After (All Saint's Day) comes Winter's Day, far and wide,
six nights later, and seizes sun-bright autumn
with its army of ice and snow,
fettered with frost by the Lord's command,
so that the green fields may not longer stay with us,
the ornaments of the earth.

The Wood at Midwinter, Susanna Clarke

Susanna's newest book, a short story beautifully illustrated. A fantasy tale inspired from myths and stories of saints. It is another crossover kind of story, like Jonathan Strange & Mr. Norrell, where the real world and the world of fairy intertwine, and characters cross over. Strange indeed, and though provoking. A young girl gives up everything to raise a baby cub. In doing so, attempts to heal a brokenness between the natural world and man.

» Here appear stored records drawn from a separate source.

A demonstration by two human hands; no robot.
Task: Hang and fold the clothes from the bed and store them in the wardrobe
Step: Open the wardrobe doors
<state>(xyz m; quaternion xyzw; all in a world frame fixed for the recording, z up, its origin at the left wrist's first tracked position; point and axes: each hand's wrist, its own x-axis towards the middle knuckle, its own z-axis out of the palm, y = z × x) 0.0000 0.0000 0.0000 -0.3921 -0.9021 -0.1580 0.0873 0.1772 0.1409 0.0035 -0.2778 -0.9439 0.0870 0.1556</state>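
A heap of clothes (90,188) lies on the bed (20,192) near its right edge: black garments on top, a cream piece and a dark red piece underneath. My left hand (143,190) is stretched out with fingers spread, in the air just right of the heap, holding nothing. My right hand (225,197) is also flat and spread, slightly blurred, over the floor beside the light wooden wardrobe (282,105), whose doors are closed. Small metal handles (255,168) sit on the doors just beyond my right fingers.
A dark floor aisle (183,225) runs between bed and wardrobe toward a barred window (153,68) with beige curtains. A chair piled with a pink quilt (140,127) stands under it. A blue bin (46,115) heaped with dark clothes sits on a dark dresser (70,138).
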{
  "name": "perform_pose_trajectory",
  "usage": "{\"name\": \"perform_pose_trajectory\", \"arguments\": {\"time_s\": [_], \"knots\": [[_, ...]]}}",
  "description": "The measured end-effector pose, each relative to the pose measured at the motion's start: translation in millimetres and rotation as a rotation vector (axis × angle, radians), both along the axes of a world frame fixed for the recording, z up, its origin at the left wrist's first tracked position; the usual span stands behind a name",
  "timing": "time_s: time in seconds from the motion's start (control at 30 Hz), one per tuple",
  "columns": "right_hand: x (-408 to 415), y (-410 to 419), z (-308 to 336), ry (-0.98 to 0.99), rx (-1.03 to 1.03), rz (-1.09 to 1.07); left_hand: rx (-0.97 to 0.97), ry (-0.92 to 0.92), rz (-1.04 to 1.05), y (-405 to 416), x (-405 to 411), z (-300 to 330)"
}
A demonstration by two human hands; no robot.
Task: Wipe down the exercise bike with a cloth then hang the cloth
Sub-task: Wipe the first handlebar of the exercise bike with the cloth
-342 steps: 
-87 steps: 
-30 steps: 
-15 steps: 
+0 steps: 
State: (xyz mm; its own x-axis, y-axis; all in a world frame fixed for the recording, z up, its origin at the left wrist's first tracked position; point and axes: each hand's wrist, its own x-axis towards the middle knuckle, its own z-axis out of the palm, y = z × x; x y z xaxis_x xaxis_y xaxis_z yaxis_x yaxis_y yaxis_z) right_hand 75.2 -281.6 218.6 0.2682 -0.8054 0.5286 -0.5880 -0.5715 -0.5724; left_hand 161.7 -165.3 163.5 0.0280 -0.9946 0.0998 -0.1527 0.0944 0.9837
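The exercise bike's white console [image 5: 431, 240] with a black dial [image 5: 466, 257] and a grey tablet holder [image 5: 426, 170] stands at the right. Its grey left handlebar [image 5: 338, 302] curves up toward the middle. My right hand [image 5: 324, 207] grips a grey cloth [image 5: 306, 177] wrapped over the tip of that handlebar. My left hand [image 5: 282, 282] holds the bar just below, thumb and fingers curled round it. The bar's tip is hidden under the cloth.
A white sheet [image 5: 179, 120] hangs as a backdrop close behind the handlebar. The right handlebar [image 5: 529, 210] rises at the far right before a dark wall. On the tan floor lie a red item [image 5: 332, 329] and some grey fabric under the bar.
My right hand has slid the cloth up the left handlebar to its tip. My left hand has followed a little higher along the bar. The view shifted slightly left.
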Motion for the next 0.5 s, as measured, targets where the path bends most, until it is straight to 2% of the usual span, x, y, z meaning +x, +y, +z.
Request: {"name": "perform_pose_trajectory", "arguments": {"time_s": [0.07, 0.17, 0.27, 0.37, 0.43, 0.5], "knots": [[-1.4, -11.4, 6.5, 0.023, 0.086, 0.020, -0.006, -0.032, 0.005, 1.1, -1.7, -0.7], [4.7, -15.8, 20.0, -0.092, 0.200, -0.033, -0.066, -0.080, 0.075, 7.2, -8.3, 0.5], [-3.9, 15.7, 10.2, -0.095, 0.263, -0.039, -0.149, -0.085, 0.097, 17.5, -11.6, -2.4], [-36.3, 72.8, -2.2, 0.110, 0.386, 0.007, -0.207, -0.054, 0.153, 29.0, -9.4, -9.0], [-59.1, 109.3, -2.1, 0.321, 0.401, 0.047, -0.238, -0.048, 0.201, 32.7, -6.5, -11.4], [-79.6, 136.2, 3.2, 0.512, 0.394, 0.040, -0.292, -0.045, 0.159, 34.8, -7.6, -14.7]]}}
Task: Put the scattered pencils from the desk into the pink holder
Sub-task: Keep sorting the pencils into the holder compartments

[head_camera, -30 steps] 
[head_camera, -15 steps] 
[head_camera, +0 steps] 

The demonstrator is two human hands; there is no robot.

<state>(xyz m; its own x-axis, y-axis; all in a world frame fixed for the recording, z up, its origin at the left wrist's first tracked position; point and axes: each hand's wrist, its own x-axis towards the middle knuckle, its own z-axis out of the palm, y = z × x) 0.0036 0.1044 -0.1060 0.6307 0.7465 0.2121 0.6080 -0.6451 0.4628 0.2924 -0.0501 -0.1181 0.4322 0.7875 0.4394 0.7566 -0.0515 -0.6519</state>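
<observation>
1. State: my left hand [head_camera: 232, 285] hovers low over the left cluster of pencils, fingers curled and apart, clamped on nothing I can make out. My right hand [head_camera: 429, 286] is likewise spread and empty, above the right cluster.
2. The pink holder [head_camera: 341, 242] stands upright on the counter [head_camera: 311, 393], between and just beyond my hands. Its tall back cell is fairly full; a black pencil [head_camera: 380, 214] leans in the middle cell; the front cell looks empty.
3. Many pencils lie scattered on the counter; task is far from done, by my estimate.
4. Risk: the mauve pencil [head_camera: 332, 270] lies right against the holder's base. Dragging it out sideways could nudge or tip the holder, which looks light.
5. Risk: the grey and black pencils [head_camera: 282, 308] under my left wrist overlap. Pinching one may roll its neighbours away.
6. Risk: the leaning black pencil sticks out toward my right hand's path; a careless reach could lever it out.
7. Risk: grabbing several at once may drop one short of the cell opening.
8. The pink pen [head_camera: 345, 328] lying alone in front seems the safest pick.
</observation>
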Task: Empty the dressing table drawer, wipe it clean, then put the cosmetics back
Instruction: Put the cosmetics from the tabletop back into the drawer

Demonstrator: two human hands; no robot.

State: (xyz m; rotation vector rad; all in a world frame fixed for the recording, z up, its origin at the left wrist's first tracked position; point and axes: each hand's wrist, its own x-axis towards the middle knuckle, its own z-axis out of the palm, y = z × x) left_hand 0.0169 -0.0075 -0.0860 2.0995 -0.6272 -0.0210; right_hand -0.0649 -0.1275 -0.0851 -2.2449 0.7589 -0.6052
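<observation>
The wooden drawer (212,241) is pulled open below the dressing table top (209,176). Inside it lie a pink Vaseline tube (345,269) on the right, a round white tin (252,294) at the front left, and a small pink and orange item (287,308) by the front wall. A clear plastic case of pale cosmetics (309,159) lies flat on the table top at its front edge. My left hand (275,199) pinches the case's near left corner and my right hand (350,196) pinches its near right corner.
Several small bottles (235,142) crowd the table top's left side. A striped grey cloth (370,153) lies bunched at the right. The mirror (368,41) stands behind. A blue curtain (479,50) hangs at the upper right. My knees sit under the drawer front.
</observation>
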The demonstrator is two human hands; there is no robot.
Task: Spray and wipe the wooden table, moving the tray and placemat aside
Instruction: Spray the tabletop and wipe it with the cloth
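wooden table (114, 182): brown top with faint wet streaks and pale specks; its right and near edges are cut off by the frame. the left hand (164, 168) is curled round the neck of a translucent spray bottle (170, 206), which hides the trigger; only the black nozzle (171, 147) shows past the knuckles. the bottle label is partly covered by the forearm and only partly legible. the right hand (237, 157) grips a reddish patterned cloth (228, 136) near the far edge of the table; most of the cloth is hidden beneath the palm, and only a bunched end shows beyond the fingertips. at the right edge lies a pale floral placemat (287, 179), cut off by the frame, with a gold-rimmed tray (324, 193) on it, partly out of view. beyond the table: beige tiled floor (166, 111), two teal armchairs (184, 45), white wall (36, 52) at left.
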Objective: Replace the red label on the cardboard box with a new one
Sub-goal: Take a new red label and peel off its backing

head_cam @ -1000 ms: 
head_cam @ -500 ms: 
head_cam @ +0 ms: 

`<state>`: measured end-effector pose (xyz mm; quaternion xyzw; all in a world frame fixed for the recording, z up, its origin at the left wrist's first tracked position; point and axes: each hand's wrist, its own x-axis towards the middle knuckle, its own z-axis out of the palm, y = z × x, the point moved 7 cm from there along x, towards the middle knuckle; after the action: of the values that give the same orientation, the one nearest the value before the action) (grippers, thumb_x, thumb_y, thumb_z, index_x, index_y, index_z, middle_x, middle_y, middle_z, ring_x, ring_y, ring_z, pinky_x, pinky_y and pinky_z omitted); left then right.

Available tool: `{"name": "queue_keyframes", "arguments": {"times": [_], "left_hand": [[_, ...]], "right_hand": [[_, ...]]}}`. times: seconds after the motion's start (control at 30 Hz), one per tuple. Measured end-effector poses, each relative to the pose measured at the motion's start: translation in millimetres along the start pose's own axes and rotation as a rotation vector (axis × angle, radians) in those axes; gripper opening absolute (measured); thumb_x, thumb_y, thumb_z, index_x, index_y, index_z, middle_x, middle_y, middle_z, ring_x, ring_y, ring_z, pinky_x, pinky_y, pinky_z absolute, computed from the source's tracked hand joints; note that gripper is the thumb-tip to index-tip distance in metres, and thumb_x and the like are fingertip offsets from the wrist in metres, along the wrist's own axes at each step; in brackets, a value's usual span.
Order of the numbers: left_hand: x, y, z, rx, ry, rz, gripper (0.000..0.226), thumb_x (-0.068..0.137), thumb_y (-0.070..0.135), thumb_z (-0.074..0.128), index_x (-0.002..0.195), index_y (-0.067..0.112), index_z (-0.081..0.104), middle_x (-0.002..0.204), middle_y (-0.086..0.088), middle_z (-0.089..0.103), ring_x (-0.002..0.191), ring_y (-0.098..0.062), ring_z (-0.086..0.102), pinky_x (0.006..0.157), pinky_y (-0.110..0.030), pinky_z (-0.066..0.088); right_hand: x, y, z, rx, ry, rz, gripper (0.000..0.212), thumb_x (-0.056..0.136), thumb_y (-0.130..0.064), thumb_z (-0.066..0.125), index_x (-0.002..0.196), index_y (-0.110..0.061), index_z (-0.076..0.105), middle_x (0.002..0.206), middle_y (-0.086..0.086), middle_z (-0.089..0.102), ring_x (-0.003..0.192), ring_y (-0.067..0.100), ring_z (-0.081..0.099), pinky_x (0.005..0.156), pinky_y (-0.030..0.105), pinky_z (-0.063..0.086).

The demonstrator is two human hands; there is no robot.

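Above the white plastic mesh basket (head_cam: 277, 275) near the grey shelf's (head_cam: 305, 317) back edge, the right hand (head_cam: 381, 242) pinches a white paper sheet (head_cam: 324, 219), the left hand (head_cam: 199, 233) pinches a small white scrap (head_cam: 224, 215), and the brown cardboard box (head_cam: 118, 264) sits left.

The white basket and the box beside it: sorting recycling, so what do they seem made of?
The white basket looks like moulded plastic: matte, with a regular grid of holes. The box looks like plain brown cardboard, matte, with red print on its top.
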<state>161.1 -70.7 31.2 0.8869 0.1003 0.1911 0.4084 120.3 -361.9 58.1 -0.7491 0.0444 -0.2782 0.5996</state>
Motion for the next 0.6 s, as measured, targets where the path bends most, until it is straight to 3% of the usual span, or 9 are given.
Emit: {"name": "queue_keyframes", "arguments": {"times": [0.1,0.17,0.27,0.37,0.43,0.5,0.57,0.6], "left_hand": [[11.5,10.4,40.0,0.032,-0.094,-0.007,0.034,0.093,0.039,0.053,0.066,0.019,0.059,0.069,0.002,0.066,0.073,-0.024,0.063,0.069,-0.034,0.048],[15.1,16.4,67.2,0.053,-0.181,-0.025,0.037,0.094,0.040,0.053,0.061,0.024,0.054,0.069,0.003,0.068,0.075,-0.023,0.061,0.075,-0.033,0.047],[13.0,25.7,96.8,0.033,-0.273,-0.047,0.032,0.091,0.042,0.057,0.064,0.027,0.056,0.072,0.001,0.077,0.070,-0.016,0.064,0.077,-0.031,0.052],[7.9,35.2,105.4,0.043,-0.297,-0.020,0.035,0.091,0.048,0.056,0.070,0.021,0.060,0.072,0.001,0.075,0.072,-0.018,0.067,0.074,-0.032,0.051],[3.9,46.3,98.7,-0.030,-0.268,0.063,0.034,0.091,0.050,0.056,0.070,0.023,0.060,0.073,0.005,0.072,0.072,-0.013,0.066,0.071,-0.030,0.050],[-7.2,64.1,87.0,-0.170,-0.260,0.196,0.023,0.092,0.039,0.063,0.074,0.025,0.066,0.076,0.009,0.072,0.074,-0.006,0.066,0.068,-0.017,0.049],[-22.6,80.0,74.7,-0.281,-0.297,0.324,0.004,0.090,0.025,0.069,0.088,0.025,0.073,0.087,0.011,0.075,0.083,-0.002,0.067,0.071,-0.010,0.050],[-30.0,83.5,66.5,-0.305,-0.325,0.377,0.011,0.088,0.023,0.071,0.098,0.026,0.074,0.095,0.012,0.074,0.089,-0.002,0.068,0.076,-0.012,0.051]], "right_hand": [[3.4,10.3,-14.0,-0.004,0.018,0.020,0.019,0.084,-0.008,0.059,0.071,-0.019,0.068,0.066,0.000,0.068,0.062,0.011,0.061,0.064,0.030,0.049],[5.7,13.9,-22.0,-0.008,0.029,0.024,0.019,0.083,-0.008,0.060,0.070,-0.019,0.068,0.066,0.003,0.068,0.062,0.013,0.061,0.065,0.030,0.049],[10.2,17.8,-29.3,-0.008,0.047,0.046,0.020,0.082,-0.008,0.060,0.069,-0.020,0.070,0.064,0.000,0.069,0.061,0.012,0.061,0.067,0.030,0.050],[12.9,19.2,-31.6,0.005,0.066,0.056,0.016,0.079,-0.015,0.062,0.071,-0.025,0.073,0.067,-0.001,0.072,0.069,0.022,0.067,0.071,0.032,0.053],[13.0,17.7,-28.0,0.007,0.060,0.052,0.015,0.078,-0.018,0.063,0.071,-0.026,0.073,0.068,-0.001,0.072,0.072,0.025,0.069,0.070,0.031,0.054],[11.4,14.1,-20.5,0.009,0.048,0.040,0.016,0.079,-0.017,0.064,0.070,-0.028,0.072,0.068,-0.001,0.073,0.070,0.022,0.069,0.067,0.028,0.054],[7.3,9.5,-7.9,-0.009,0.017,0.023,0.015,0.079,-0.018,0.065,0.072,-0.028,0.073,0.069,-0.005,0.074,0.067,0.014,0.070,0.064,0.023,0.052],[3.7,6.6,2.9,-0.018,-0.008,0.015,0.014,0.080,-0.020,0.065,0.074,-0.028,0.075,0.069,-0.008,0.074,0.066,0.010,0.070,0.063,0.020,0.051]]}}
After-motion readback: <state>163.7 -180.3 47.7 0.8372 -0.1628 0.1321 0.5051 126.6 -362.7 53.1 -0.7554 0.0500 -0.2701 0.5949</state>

As Susanna writes in her afterword "In my own writing I had become fascinated by characters who are bridges between different worlds, between different states of being, characters who feel compelled to try and reconcile the unreconcilable."

07 December 2024

The World of Xmas

 


We live in a world of Xmas.

Once upon a time in a parallel world imagined by C.S. Lewis (or simply an observance of our own world), we lived a preparatory period of 50 days leading up to a festival of Xmas. This festival made out to be a fun and happy time, but had requirements like filling the shops to buy gifts and cards for every person you know, or half-know, weary and exhausted, but as part of the sale adverts you must follow the trends and get gifts that are popular and wanted by all. Which means fighting crowds at the shops. It's a whole rushed experience because you are pushed around the long halls of shopping malls in pursuit of the sale.

This means, of course, you're quite emptied in spirit and in wallet, and have loads on credit cards to foster such purchases, and as we approach the main event, you're exhausted and irritated, so you spend half the day of the event in bed and/or your pajamas, trying to recover from overeating, overspending, and overdrinking. But that's all part of the event festivities encouraged.

Yet another event, a holiday is celebrated the same day, called Christmas and it is kind of the opposite of Xmas, in which the folks who celebrate wake early, dress nicely, and attend service joy-filled and focused on worship of one they call Creator. A story is told of a baby born and the young mother is seen as blessed above all women, yet she's in a dirty barn with her baby and receives unexpected visitors who travel from afar and have vastly different approaches to living. They want to bring gifts or sit there in adoration of the baby. The light shines brightly on Christmas as the Light has come into the world.

Yet, collide these two events do, on the same day. One affects the moment, a fleeting time of pleasure followed by regret of overindulging in various ways, and the other is never lacking and always filled to the brim with an everlasting joy not able to be purchased with coupons clipped. With one, we are glad when its over as we are already wearied of all the "things" and seek to shut it all away as soon as possible. While the other seeks to celebrate for a few weeks after the official event, seeing how it is possible to accept a gift that adds joy more and more the longer you follow. A weariness doesn't come. The light doesn't fade.

For Exmas and the Rush distract the minds even of the few from sacred things. And we indeed are glad that men should make merry at Crissmas; but in Exmas there is no merriment left.